Si vous ne pouvez toujours pas accéder à votre compte en raison des bugs et carences d’informations, n’hésitez pas à écrire à artiste-auteur.limousin@urssaf.fr ou à appeler directement le standard au 0 806 804 208 (prix d’un appel local).

Les organisations professionnelles de tous les métiers créatifs sont consternées par ces dysfonctionnements. Les syndicats et associations attendent des réponses publiques des ministères de la Culture et Ministère des solidarités et de la santé à leur courrier commun. La Ligue a été rapidement en lien avec le cabinet du ministre de la Culture, Franck Riester, qui a été très réactif aux signaux d’alerte. Le ministre a finalement tweeté un message des plus clairs dans l’après midi du 31 décembre :

Beaucoup d’artistes-auteurs nous font part des grandes difficultés administratives auxquelles ils sont confrontés dans le cadre de la transition Agessa/Accos.
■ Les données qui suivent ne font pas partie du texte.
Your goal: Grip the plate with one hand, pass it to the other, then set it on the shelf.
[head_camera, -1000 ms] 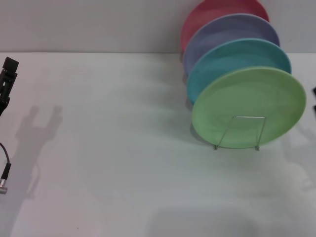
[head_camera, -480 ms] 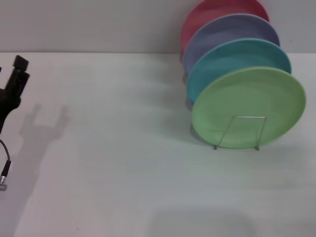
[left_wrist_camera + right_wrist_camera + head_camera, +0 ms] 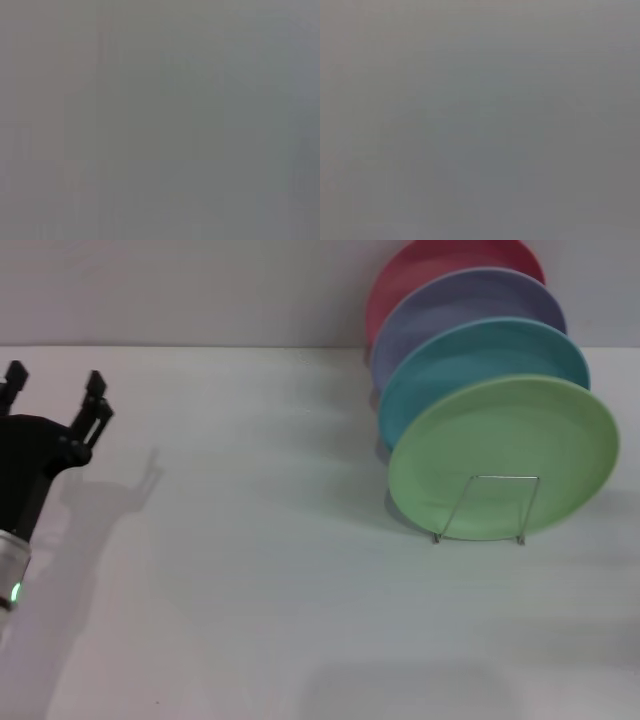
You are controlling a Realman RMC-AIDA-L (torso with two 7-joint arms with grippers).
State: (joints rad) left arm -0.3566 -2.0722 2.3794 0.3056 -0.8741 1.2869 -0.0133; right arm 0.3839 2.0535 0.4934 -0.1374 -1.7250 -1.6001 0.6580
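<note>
Green plate [image 3: 503, 457] standing on edge in the wire rack [image 3: 479, 507], at the right of the white table [image 3: 250, 570].

The plate is the nearest of four leaning in a row; close behind it stand a turquoise plate [image 3: 470, 355], a lavender plate [image 3: 460, 305] and a red plate [image 3: 430, 265], each overlapping the next. A rack loop crosses the green plate's lower face. The left gripper [image 3: 52, 395] hangs over the table's left edge, well apart from the plates, its fingers spread and holding nothing, with bare table between. Both wrist views show only plain grey; the right gripper appears nowhere.
</note>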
Avec Agnès Buzyn, nous comprenons leur profond mécontentement. Nos services sont mobilisés pour que des réponses claires et satisfaisantes soient apportées rapidement. Nous y serons très attentifs.
Source

Nous vous tiendrons au courant de chaque avancée. Pour rappel, il y a un an, les représentants de la Ligue et des organisations qui l’ont fondée avaient prédit aux pouvoirs publics la situation actuelle, si les problèmes systémiques de nos conditions sociales et économiques n’étaient pas pris en main de façon radicale et efficace.
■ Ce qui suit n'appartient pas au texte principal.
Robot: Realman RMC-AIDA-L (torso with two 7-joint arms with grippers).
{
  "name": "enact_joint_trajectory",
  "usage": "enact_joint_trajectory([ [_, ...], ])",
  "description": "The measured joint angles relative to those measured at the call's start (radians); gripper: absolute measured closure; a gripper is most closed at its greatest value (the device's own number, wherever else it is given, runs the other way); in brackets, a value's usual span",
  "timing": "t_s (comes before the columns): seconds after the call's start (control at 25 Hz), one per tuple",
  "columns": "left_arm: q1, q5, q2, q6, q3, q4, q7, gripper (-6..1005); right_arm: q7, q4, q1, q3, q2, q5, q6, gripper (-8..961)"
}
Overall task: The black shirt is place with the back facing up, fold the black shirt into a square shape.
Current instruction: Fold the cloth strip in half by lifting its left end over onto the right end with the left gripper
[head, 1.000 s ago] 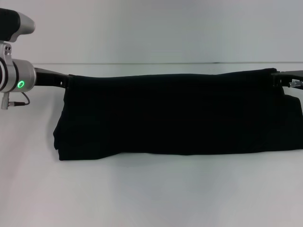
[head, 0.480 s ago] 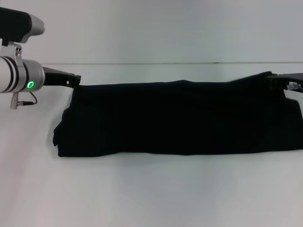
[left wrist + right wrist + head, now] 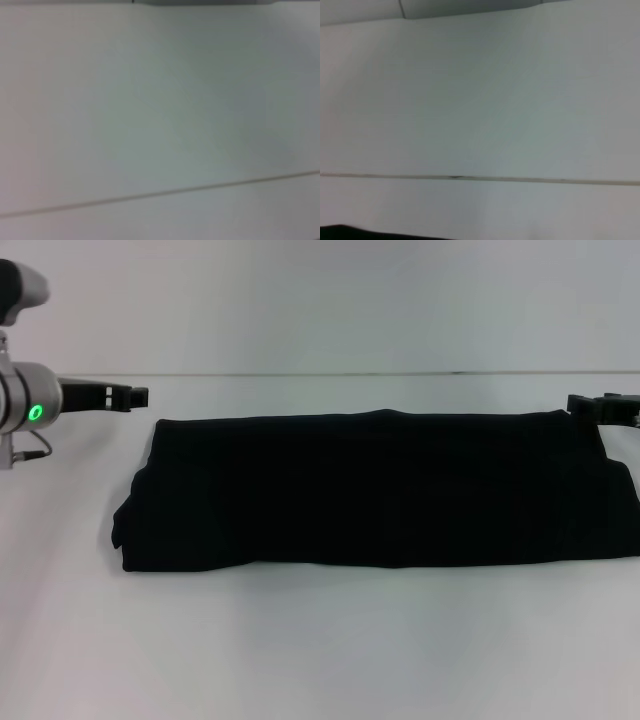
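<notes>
black shirt [image 3: 375, 490] folded flat, left gripper [image 3: 135, 396] + right gripper [image 3: 585, 405] clear

The white counter [image 3: 320, 650] carries one thing: the black shirt [image 3: 375, 490]. The shirt lies flat on it as a long, wide folded band, running almost from side to side. Bare white counter shows in front of the shirt, behind it up to the counter's far edge, and beside the shirt's left end. The shirt's right end reaches the head view's edge.
</notes>
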Motion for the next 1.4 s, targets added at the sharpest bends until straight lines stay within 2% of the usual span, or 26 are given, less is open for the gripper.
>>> enact_joint_trajectory([
  [0.04,0.012,0.000,0.001,0.041,0.000,0.024,-0.014,625,0.011,-0.022,-0.012,0.001,-0.001,0.004,-0.040,471],
  [0.12,0.037,-0.003,0.002,0.138,-0.001,0.075,-0.035,384,0.025,-0.066,-0.040,0.002,-0.001,0.023,-0.116,412],
  [0.24,0.069,-0.013,0.003,0.255,-0.005,0.146,-0.051,286,0.030,-0.118,-0.092,0.002,-0.001,0.081,-0.245,325],
  [0.32,0.117,-0.054,0.004,0.420,-0.009,0.233,-0.057,222,0.030,-0.144,-0.135,0.002,-0.006,0.127,-0.334,325],
  [0.36,0.132,-0.070,0.004,0.463,-0.010,0.255,-0.056,189,0.028,-0.151,-0.155,0.002,-0.011,0.144,-0.373,325],
  [0.44,0.174,-0.112,0.009,0.559,-0.011,0.292,-0.051,189,0.024,-0.158,-0.193,0.002,-0.024,0.171,-0.451,326],
  [0.56,0.203,-0.123,0.012,0.618,-0.021,0.299,-0.050,189,0.023,-0.161,-0.241,0.000,-0.045,0.180,-0.563,326],
  [0.8,0.263,-0.124,0.004,0.666,-0.047,0.309,-0.043,190,0.027,-0.164,-0.289,0.004,-0.065,0.181,-0.627,327],
  [1.08,0.283,-0.128,-0.008,0.653,-0.049,0.298,-0.014,190,0.023,-0.158,-0.281,-0.001,-0.066,0.180,-0.619,328],
  [1.4,0.279,-0.123,-0.008,0.631,-0.046,0.277,0.005,190,0.022,-0.156,-0.270,-0.005,-0.058,0.178,-0.599,329],
])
Il est plus que temps que les artistes-auteurs reprennent la main sur leur avenir, et que des décisions et parti-pris fermes à la hauteur de la gravité de la situation soient entérinés dans la loi.

Ce qui se produit durant les fêtes ne se serait jamais arrivé si les artistes-auteurs n’étaient pas illégalement évincés depuis avril 2014 de la gestion de leur propre régime de sécurité sociale. Cette situation anormale est désormais intenable. Pour rappel, depuis des mois, nous demandons :

  • La création ad hoc d’un seul et même organisme agréé compétent pour la protection sociale des artistes-auteurs.
  • Une révision de la composition du conseil d’administration de la protection sociale des artistes-auteurs.
  • Le rétablissement du mode électif pour la désignation des syndicats professionnels des artistes-auteurs qui siégeront dans le conseil d’administration de la protection sociale des artistes-auteurs.
  • Que soient explicitement spécifiés les pouvoirs et le rôle du conseil d’administration de la protection sociale des artistes-auteurs par voie réglementaire.